Le processus d’installation du Sénat béninois entre dans sa phase décisive. Reçu dans l’émission « Entretien grand format » de Bip Radio, Professeur Théodore Holo, membre de droit de la future chambre haute, s’est voulu à la fois prudent et pédagogique sur les contours de cette institution encore au cœur de nombreuses interrogations.
Selon l’ancien président de la Cour constitutionnelle, sauf imprévu, le Sénat devrait être installé au mois de juin 2026. Une échéance qui s’inscrit, explique-t-il, dans le respect du calendrier constitutionnel et des étapes préalables indispensables, notamment la désignation complète des 25 membres devant composer l’institution.
Sur la question du siège, Théodore Holo est formel : le Sénat siégera à Cotonou. Toutefois, il indique que le bâtiment définitif est encore en chantier, laissant entendre qu’une installation provisoire pourrait être envisagée en attendant l’achèvement des infrastructures.
Prestation de serment : Holo tranche le débat
L’une des préoccupations majeures de l’opinion concerne la prestation de serment du président élu, prévue avant même l’installation effective du Sénat. Sur ce point, le constitutionnaliste se montre catégorique : l’absence du bureau du Sénat ne saurait invalider la cérémonie.
Il rappelle que, juridiquement, c’est le président de la Cour constitutionnelle qui reçoit le serment et en garantit la validité. La présence des autres institutions, dont le Sénat, relève davantage du protocole que d’une exigence fondamentale.
À l’appui de son argumentation, Théodore Holo évoque plusieurs précédents historiques au Bénin, notamment des cas de report ou d’annulation de prestation de serment pour non-respect du texte ou du contenu du serment, et non pour des questions liées à la présence institutionnelle.
Préséance : une polémique sans fondement selon lui
Autre sujet de controverse : le décret fixant l’ordre de préséance, qui place le président du Sénat avant celui de l’Assemblée nationale. Une disposition qui suscite débats et incompréhensions.
L’ancien juge constitutionnel relativise : « Il n’existe pas de règle universelle en la matière », a-t-il affirmé. Selon lui, la hiérarchie protocolaire dépend des traditions propres à chaque pays. Il cite notamment l’exemple de la France où le président du Sénat assure l’intérim en cas de vacance du pouvoir, preuve que la chambre haute peut occuper une position prééminente.
Pour Théodore Holo, cette question ne constitue pas un problème de fond, sauf si le décret venait à être contesté devant la Cour constitutionnelle.
Sénateurs non élus : une légitimité constitutionnelle
Face aux critiques sur la désignation des sénateurs, contrairement aux députés élus, le professeur Holo oppose une lecture rigoureuse de la Constitution. Il rappelle que la souveraineté s’exerce non seulement par les représentants élus, mais aussi à travers les institutions prévues par la loi fondamentale.

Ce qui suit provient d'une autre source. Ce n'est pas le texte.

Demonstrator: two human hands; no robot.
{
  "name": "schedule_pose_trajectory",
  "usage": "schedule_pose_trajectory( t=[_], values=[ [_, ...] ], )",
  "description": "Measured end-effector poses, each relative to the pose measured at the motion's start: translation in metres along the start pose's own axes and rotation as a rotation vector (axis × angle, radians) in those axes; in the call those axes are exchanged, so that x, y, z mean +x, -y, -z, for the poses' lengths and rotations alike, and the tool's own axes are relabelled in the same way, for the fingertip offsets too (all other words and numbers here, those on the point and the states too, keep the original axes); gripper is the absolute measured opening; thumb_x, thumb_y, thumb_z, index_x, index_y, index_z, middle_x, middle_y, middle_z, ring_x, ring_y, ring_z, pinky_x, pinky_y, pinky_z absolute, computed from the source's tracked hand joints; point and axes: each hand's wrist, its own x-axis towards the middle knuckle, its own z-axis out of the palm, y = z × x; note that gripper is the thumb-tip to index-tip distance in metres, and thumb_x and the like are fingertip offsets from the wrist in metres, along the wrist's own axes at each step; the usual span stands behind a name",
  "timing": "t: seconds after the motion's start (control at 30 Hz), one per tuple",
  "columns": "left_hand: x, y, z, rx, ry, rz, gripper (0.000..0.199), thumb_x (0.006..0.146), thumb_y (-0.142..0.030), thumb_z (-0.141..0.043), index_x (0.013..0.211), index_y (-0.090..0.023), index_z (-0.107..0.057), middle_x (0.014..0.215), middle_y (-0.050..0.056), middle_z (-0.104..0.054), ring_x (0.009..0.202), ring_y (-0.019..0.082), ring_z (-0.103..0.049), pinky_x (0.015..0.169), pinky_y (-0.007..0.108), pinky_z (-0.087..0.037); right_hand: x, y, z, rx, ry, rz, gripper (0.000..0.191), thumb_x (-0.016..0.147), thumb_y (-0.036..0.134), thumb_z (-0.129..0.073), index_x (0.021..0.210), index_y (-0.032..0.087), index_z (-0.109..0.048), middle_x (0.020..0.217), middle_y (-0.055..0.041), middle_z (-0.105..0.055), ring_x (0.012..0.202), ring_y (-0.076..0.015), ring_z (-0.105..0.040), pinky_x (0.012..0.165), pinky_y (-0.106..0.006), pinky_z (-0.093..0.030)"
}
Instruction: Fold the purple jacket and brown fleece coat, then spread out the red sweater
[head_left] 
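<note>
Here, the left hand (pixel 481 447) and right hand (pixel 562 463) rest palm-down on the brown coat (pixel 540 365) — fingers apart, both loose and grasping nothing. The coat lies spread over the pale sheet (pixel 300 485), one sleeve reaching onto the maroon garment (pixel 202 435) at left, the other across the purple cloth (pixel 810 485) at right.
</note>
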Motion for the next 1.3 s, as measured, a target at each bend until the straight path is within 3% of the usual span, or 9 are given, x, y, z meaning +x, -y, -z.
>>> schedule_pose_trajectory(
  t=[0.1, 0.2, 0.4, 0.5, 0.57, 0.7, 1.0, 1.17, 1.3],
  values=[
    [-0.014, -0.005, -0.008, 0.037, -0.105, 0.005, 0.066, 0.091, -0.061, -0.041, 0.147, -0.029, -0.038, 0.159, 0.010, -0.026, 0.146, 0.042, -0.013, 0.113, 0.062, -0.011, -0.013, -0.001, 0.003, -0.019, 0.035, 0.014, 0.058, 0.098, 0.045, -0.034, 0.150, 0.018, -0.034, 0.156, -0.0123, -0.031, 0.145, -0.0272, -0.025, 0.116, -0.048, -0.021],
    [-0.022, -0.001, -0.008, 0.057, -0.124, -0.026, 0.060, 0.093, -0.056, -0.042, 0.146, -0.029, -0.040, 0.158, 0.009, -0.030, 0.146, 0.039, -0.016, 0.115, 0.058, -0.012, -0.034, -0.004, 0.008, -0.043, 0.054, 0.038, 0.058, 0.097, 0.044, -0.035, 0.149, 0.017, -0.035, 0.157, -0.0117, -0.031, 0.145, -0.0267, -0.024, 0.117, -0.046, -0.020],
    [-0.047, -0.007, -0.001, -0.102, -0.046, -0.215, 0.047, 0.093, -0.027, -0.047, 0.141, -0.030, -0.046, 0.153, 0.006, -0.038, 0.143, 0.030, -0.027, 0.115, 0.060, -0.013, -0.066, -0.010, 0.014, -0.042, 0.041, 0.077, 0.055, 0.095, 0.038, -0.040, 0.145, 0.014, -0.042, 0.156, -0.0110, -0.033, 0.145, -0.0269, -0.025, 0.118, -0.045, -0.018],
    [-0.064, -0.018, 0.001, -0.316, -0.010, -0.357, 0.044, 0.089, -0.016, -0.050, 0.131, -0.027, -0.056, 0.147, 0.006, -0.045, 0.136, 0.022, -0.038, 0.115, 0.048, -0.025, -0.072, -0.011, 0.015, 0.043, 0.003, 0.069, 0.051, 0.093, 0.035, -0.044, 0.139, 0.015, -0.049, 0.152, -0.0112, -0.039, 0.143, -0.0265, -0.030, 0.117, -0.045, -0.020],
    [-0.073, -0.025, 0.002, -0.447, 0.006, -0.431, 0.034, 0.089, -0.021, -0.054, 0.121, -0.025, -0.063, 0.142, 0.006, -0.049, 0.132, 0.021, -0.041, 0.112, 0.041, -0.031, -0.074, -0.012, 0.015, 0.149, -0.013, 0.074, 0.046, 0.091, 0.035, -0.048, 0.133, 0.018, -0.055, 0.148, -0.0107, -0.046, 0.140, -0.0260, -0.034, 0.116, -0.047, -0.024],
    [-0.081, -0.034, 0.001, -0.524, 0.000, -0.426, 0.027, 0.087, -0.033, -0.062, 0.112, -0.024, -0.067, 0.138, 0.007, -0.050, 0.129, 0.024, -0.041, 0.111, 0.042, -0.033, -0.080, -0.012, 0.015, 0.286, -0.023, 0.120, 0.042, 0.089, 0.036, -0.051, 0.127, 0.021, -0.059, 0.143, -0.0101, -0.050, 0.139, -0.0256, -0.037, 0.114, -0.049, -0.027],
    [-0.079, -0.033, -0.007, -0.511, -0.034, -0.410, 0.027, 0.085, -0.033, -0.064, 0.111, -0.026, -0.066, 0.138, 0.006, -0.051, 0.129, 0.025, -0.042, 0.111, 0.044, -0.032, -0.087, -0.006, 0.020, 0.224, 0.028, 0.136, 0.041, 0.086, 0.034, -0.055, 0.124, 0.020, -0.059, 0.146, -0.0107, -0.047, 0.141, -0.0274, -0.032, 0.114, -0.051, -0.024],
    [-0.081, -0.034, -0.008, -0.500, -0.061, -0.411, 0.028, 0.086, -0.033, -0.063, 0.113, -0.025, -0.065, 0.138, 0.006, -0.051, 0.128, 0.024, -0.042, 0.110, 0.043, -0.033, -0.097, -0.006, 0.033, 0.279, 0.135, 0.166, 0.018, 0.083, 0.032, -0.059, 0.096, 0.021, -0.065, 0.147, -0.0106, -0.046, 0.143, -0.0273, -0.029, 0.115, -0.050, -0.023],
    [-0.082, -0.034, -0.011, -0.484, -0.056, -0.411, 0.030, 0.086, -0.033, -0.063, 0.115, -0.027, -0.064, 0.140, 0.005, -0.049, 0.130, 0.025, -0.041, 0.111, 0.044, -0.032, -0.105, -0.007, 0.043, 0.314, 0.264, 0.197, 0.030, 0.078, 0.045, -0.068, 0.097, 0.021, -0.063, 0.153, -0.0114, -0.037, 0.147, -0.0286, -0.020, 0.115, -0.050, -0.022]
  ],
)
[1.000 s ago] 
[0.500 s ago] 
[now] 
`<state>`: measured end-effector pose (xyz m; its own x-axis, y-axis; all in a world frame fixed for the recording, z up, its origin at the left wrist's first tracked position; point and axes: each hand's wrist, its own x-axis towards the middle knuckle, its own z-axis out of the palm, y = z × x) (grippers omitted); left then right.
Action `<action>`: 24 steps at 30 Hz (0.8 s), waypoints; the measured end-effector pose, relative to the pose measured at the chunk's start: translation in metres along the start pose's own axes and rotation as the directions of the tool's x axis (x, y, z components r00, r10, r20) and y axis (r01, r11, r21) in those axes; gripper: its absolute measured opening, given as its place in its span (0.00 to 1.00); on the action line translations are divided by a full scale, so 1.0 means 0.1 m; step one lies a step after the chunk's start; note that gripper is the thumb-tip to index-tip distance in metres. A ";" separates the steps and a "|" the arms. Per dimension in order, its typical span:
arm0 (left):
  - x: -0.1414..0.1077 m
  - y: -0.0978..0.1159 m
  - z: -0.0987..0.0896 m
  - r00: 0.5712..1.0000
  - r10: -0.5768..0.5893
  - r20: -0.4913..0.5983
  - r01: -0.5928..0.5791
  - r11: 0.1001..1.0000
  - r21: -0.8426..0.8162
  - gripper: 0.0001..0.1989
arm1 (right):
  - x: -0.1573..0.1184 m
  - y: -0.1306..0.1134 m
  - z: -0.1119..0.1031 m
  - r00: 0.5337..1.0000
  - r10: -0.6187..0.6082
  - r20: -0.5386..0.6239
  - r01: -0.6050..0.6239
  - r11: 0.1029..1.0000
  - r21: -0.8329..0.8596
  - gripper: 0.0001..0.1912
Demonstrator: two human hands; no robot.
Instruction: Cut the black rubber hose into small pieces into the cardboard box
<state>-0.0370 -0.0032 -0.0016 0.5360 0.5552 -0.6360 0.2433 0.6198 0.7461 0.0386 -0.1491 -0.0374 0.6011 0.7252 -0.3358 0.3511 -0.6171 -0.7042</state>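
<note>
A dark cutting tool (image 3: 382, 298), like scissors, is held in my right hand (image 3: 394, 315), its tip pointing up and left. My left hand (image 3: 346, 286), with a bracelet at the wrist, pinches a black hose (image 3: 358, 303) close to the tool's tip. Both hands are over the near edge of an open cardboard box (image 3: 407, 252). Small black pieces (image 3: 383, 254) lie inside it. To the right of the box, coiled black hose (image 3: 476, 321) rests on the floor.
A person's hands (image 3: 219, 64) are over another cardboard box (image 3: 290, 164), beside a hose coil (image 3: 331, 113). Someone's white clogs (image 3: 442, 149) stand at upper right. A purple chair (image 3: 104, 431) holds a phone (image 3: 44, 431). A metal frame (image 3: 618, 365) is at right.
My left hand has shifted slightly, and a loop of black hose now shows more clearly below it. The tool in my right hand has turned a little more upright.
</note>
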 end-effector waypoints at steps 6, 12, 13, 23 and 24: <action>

Prenant l’exemple de la Cour constitutionnelle, dont les membres ne sont pas élus mais disposent d’un pouvoir de contrôle sur les lois votées par les députés, il insiste : la légitimité ne découle pas uniquement du suffrage direct, mais également du cadre constitutionnel établi par le peuple lui-même.
Un rôle d’expertise et de régulation
Enfin, Théodore Holo replace le Sénat dans une perspective historique et institutionnelle. Il rappelle que, dans plusieurs traditions politiques, notamment depuis la Rome antique, cette chambre est conçue comme un espace de sagesse et d’expertise, chargé d’apporter un éclairage au travail législatif.
Au Bénin, cette logique s’inscrit dans la volonté de renforcer l’équilibre institutionnel, même si le projet avait déjà été évoqué dès la Conférence nationale sans aboutir à l’époque.